Futuro da Língua Portuguesa
Na Super(des)interessante deste mês há uma matéria sobre o futuro da Língua Portuguesa, na página 86.
A matéria destaca pontos relevantes, como influência de línguas estrangeiras, neologismos, perífrase, flexão à esquerda e regionalismos, todas tendências válidas que acrescentam riqueza e modificam a língua ao longo dos anos.
No entanto a abordagem da matéria é tendenciosa, americanista e exagerada, uma luta aberta contra a unidade cultural lusófona.
Há uma defesa disfarçada do gerundismo e outros estrangeirismos que prejudicam a evolução natural da língua sem acrescentar nada. Eu não vejo ninguém pelas ruas dizendo «vou estar podendo», só atendentes telefónicos pedantes que tentam fazer o Português se parecer mais com o Inglês.
Eu digo «vou poder», como 99% da população.
Realmente o Português do Brasil é rico em gerúndio, mas daí a forçar o uso esdrúxulo é um abismo!
O autor justifica o estrangeirismo através da agilidade das comunicações da atualidade, mas onde essa agilidade se mostra inconveniente para sua louca tese, ela simplesmente desaparece do texto.
Realmente algumas palavras e expressões, como show, blockbuster, best seller, soufflé (suflê), puré (purê ou pirê), abatjour (abajur) e marketing foram integradas ao falar cotidiano, mas dizer que kisses, let's go, whatever e target também é ser muito pedante.
Aliás achei engraçadíssimo ver a crítica do Luli ao dizer que quando se diz «plano» ou «planejamento» é feio, mas quando se diz «planning» as pessoas acham bonito.
Outra coisa horrível do texto foi confundir vocabulário com gramática.
O autor cita a mudança no conjunto de vocábulos em uso como se fosse mudança na língua. Um fenómeno curioso é que, salvo alguns savants, uma pessoa pode decorar quase todo o dicionário de uma língua estrangeira e não vai conseguir se comunicar tão bem quanto uma criança de quatro ou cinco anos com um vocabulário bem mais humilde.
Não é o vocabulário que faz a língua. O vocabulário usual de uma língua pode mudar em poucas décadas sem alterar a língua em si. O exemplo da Carta do Descobrimento, de Pero Vaz de Caminha, é simplesmente imbecil: é preciso um dicionário para lê-la, mas as palavras estão lá em NOSSO dicionário, algumas apenas caíram em desuso.
Também a gramática não mudou muito: é possível entender a construção das frases sem dificuldade.
O que faz a língua são os falantes, mas o que define a língua é sua gramática. E duvido muito que a Gramática Portuguesa mude tanto em tão pouco tempo como sugere o autor.
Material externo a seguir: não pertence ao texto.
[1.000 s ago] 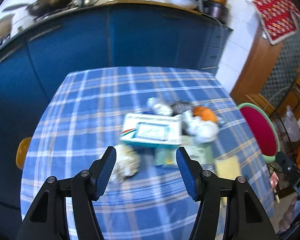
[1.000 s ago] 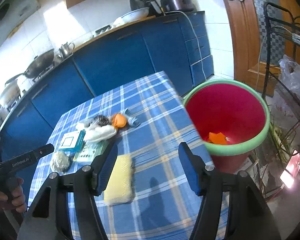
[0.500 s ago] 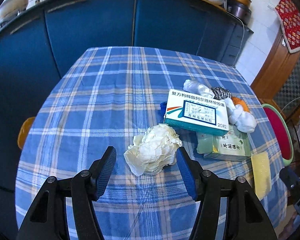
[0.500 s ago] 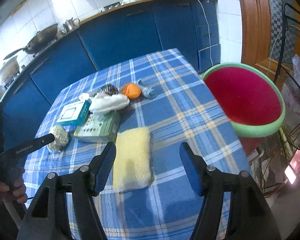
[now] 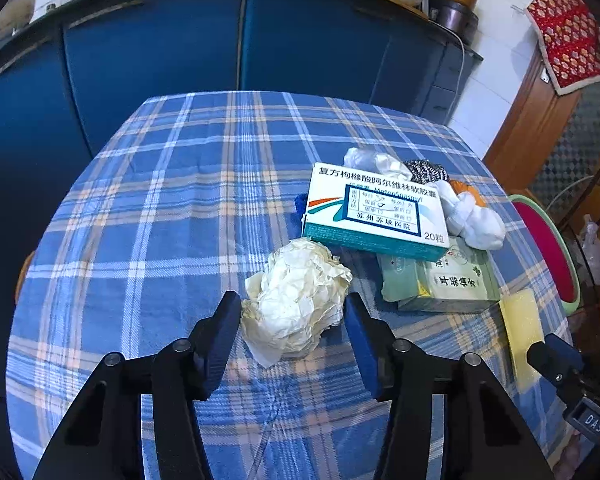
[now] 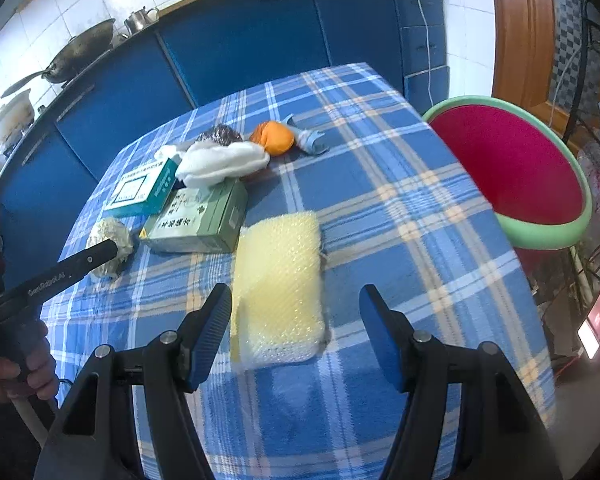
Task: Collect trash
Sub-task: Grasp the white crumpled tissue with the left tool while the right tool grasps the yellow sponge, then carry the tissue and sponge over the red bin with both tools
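Left wrist view is looking down on a blue plaid tablecloth point(image 5: 148, 216). The left gripper point(image 5: 293, 312) is straddling a crumpled paper wad point(image 5: 296, 300), and its jaws are closing, with the left pad just touching the wad's edge and the right pad not yet pressing. At one o'clock from the wad a white-and-teal medicine box point(image 5: 374, 216) is lying half on a green tea box point(image 5: 448, 284). Beyond them, toward one o'clock, white tissue point(image 5: 474, 216), a steel scourer point(image 5: 426, 170) and an orange scrap point(image 5: 466, 190) are sitting bunched together. At three o'clock a yellow sponge point(image 5: 522, 320) is lying near the table edge.

Right wrist view is showing the right gripper point(image 6: 296, 324) with its jaws spread wide, hanging over the near end of the yellow sponge point(image 6: 278, 276) and not pinching it. At two o'clock, off the table, a red bin with a green rim point(image 6: 512, 168) is standing open. At ten o'clock the green tea box point(image 6: 200, 220) is lying just beside the sponge. At nine o'clock a hand point(image 6: 16, 368) is holding the left gripper at the paper wad point(image 6: 110, 240).
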Tool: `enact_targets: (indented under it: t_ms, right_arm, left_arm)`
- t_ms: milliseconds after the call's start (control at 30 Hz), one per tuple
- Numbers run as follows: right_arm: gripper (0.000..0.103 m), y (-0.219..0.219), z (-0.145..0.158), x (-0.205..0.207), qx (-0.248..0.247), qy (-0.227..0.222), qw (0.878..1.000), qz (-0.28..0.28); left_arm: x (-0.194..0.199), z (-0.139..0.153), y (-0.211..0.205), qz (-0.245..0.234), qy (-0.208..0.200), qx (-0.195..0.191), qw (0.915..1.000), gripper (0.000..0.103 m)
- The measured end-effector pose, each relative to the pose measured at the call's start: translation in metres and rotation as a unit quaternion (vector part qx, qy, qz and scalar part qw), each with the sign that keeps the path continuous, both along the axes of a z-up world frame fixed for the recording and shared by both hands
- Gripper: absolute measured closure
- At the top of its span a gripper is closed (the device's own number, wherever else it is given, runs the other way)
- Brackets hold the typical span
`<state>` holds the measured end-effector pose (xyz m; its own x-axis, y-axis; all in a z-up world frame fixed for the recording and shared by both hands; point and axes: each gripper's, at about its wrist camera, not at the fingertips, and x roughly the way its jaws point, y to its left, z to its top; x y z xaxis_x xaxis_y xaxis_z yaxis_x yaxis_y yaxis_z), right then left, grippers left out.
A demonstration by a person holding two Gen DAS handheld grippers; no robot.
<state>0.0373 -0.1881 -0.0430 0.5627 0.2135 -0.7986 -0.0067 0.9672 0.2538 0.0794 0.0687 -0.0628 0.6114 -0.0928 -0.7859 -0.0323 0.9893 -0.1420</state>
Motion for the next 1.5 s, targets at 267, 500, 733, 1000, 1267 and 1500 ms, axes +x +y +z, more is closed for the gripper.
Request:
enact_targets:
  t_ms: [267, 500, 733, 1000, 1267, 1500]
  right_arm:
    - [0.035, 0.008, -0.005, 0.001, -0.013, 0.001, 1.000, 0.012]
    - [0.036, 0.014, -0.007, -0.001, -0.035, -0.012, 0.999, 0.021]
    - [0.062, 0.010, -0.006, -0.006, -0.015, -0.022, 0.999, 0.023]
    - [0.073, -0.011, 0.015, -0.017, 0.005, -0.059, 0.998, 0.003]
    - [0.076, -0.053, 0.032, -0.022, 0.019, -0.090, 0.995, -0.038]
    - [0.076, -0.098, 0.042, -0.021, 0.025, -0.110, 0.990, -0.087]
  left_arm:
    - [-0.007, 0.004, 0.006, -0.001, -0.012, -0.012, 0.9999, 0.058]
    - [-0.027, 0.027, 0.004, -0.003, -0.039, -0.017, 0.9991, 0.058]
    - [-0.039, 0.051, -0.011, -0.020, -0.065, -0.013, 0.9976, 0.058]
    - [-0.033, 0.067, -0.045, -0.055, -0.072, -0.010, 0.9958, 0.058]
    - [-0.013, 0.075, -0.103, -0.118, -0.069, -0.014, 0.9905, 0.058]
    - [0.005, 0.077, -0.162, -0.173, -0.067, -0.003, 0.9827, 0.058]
Novamente o autor confunde convenientemente vocabulário e gramática para justificar sua tese.
Se você reparar nas mudanças na Língua Portuguesa nos últimos quinhentos anos, as mudanças que o autor propõe estão muito além. Eu diria que, no mínimo, o dobro. Nesse período de tempo outras tendências irão fatalmente aparecer, tornando lixo tudo o que o autor propôs.
Para fechar, nesse clima de ode ao estrangeirismo, o autor esquece convenientemente de dizer que a tendência do abandono do plural redundante não é nova, mas é influência da cultura indígena.
Em Tupi, não se diz «um peixe», «dois peixes», se diz «pirá oîepé», «pirá mokõî». Quando se quer dizer que há mais de um, mas não um número exato, é usado etá (muitos): «pirá etá» (muitos peixes).
Está feita aqui minha crítica e gostaria novamente de convidar todos a uma luta a favor de nossa identidade linguística, resgate cultural, educação, bom uso da tecnologia e uma ferramenta de comunicação interlinguística que respeite as identidades culturais individuais, e contra esses propagandistas deletérios culturais.